I kicked the table over and just dropped down on the floor. Like a little kid having a tantrum. Or rather, I was having a tantrum. When I first started physical therapy, I was like a 2-year-old some days. I totally admit that.

I mean, it sucks not to be able to control your body right all of a sudden. And you know how I like to be in control of my world. So being too weak to even stand up messed with my head big time. I hated myself. I really did.

But Glenna, my incredibly patient physical therapist, didn't bat an eye.

She actually smiled. And said, "Well, that's a good sign. Takes some muscle to kick like that."

And of course, I felt like a dick immediately. She was so nice to me. I guess they're taught to be but I think she was just a really sweet person. And she's nice looking, too. Which normally would've made me behave.

But I didn't take her seriously at first. I'm not proud of it, but I remember thinking, when I first saw her, that she was too young and too "college girl" pretty to handle the job. She belonged on the cover of Seventeen or something. And I didn't want a cover girl grinning at me all the time. I wanted someone who could get me back on my feet, fast.

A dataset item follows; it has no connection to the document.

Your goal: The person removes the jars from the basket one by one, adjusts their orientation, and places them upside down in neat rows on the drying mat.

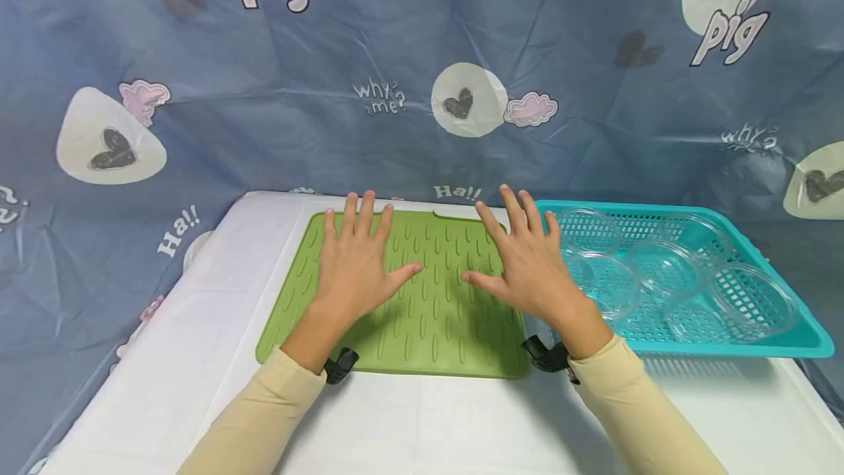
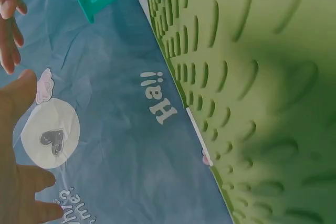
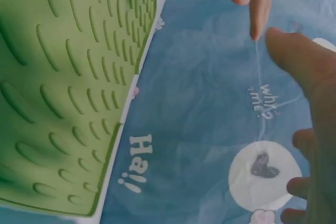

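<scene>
Both hands hover over a green ridged mat (image 1: 422, 328) on the white table, fingers spread and nothing held. My left hand (image 1: 356, 270) is above the mat's left half, its thumb pointing toward the middle. Over the right edge of the mat is my right hand (image 1: 530, 266), close to a turquoise basket (image 1: 725, 350). In the left wrist view, the left hand (image 2: 18, 156) shows at the left edge beside the mat (image 2: 273, 103). The right wrist view has the right hand (image 3: 315, 103) at its right side, with the mat (image 3: 58, 87) opposite.
Several clear round plastic dishes (image 1: 666, 267) lie in the turquoise basket on the right. A blue printed sheet (image 1: 369, 35) hangs behind the white table (image 1: 422, 424). Each wrist wears a black strap with a small device, such as the left strap (image 1: 341, 366).
</scene>
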The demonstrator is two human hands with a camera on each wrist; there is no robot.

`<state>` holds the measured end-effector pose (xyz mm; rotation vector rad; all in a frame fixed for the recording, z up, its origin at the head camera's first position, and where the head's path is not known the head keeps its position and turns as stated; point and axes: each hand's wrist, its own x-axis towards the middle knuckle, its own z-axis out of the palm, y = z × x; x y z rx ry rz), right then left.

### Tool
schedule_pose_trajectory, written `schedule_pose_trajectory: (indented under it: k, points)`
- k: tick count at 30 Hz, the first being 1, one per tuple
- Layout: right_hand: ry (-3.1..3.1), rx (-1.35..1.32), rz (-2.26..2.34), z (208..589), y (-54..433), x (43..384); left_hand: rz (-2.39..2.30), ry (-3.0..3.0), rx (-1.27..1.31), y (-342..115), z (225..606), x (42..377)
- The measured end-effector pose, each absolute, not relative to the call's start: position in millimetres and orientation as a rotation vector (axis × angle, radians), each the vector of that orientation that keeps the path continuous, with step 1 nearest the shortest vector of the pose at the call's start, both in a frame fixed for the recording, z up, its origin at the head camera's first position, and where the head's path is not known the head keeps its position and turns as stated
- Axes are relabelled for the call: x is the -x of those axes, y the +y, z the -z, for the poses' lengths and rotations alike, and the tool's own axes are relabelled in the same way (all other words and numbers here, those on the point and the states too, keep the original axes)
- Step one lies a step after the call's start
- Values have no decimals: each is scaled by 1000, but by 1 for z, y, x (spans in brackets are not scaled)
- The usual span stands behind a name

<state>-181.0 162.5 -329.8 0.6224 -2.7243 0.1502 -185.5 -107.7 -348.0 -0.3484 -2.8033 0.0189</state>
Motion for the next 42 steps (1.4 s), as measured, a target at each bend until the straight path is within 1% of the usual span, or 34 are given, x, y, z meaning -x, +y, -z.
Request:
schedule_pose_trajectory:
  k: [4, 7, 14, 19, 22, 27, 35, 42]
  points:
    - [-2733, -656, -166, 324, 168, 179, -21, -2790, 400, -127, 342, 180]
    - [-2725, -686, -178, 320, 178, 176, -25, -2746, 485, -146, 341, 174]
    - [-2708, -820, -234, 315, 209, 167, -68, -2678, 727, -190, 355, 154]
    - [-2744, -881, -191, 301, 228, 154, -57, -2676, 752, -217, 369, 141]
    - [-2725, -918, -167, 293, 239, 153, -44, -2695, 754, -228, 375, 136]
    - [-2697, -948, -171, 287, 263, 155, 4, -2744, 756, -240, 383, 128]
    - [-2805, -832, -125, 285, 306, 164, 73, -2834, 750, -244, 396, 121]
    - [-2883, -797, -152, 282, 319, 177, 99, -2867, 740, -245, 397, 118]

But she had wicked skills. The smile was just the sugar coating that tricked you into doing what she knew you needed to do. Because she understood what I was dealing with. See, her brother was paralyzed from the waist down. Took a bad hit playing football.

She vowed to become a therapist after watching him struggle for years to just stand up again on his own out of sheer stubbornness, she said. Especially after he finally killed himself with a whole bottle of pills.

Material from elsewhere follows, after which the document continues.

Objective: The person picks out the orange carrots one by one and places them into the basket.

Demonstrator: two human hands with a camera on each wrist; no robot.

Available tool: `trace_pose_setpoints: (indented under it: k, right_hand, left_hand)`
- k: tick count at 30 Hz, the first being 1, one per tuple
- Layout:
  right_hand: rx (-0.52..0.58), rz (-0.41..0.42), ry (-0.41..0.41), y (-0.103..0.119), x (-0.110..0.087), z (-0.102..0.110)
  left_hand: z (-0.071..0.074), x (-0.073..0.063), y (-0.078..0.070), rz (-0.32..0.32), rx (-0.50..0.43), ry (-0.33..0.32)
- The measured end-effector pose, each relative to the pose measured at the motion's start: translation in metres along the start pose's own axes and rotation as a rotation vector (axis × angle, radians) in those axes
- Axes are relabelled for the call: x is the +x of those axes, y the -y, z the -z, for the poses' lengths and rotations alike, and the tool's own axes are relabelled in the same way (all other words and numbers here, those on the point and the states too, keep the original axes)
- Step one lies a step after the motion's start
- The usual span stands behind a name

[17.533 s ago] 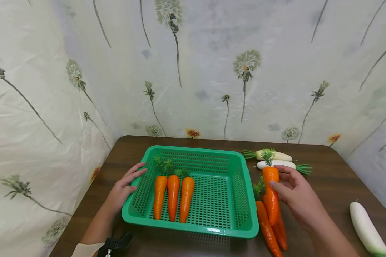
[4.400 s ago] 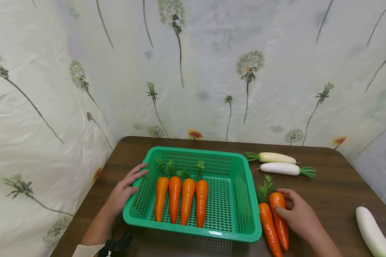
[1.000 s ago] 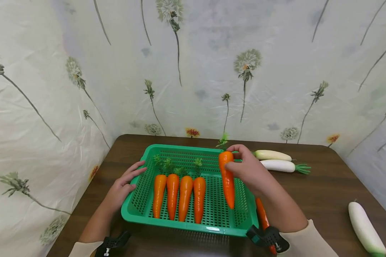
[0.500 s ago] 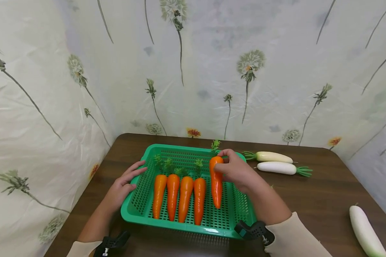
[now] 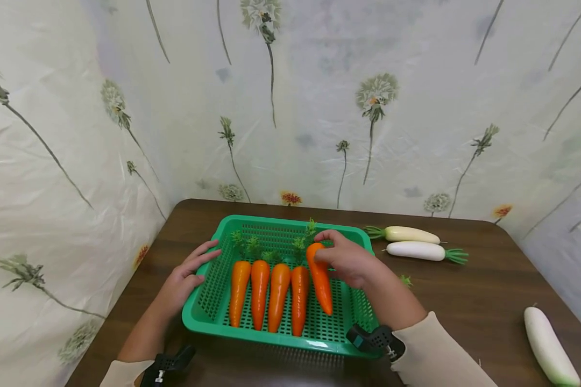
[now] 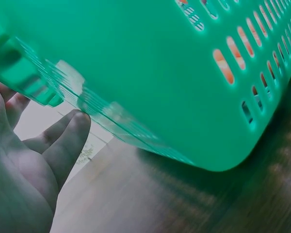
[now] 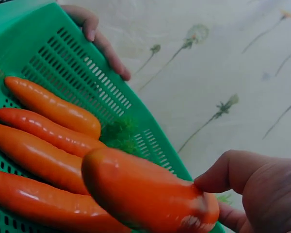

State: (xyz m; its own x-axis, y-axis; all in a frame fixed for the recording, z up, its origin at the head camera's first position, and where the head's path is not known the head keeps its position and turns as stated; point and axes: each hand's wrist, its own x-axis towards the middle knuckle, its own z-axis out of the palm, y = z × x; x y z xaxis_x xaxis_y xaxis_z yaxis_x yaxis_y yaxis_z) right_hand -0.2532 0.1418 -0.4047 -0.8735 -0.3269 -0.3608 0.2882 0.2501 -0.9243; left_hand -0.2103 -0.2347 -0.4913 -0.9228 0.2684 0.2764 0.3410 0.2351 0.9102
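Note:
A green plastic basket [image 5: 252, 333] stands on the table with several carrots [image 5: 280, 295] side by side in its left half, leafy tops toward the back. My right hand [image 5: 348, 260] pinches another carrot [image 5: 321, 285] near its top, thumb in front. That carrot slants just right of the row, over the basket floor, its tip toward me. It fills the front of the right wrist view. My left hand [image 5: 184, 279] grips the basket's left rim. Fingers [image 7: 111, 56] bend over the rim, and the left wrist view shows the hand [image 6: 34, 155] against the outer wall.
Two pale radishes, one yellowish [image 5: 411, 234] and one white [image 5: 416, 250], lie at the back right of the table [image 5: 465, 301]. A larger white radish [image 5: 552, 344] is at the right edge. A leafy sprig [image 5: 406, 280] peeks out past the right forearm. Patterned sheets hang behind.
Over the last second my right hand has carried the carrot left and lower, beside the row. Longer ago, another carrot joined the row from the right-hand pile. My left hand has stayed put.

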Motion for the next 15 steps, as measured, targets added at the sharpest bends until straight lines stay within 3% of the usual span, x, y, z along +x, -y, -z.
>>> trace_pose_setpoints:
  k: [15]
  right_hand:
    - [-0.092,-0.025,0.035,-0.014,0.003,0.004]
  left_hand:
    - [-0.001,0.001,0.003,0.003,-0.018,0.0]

So my little tantrums were no biggie to her. But I was ashamed of myself. It wasn't her problem, it was my problem. Or maybe it wasn't anyone's problem. It just was what it was. Or maybe, like Aisha'd said, I needed to be humbled.

We never discussed that idea, after that time she first said it. But I was starting to prepare myself for the possibility that I might never make it all the way back.

I hadn't told anyone because I knew they'd argue. But a part of me felt like maybe the jig was up like the say in the old movies. Maybe this way payback for getting away that night when everybody else burned up. Maybe I'd gotten too full of myself, you know? With the modeling and designing and whatnot. That's how I felt.

See, I watched all these little bitty kids everyday who were never going to get to be anything but sick, ever, in the little bit of a life they would have. And that didn't just make me feel like a jerk for being so into my own body and all, when I was well. It also made me mad at God. Or the big Whoever that did this stuff.

I mean, why do you bring a baby here and then give it cancer before it even walks or talks or anything? And make it have to have a hundred surgeries and lose an eye or something, on top of everything else?

One little bitty one got some kind of allergy from the meds they gave her, and the allergy made her look like she'd been burnt in a fire or something. I saw her parents when they were trying to explain why she'd coded all of a sudden. They were losing their minds, because her skin looked like she'd been dipped in boiling water or something.